Antidepressiva:
„Keine Entwarnung!“

Die Verordnung von Antidepressiva hat stark zugenommen. Symbolfoto: Nastya Dulhiier/Unsplash

Experten der Deutschen Gesellschaft für Soziale Psychiatrie (DGSP) werfen den Autoren einer aktuellen Metaanalyse zum Thema Absetzsymptome in einer Stellungnahme vor, die „Entzugssymptomatik“ zu verharmlosen und auf Studien mit methodischen Mängeln zurückzugreifen. Die einbezogenen Studien seien viel zu kurz und zu unterschiedlich und Absetzsymptome bei manchen gar nicht primäres Forschungsinteresse. Überhaupt seien die meisten der Studien von der Industrie finanziert gewesen. Die Sorge der DGSP-Experten PD Michael P. Hengartner, PD Stefan Weinmann und Markus Kaufmann: Falsche Information von Patienten mit der Folge, dass diese Antidepressiva länger einnehmen als notwendig.

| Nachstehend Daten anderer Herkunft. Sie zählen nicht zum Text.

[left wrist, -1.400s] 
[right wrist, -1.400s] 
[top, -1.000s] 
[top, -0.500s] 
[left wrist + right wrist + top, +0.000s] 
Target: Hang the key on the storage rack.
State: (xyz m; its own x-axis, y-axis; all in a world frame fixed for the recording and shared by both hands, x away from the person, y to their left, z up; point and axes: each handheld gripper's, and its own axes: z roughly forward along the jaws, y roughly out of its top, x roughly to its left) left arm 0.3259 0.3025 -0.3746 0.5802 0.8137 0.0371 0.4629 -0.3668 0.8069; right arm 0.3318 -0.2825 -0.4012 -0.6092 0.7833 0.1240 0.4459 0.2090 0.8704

Laut der im Fachjournal „The Lancet Psychiatry“ veröffentlichten Überblicksstudie erlebe umgerechnet (und einen Placeboeffekt herausgerechnet) eine von sechs bis sieben Personen  nach einem Absetzen unangenehme Symptome. Tatsächlich berichteten 31 Prozent  von Symptomen, 2,8 Prozent sogar von schweren. Patienten, die Placebos erhielten, gaben aber zu 17 Prozent auch Absetzsymptome an, 0,6 Prozent sogar schwere. Für die Analyse  wurden die Daten von 20.000 Personen aus 79 Studien untersucht.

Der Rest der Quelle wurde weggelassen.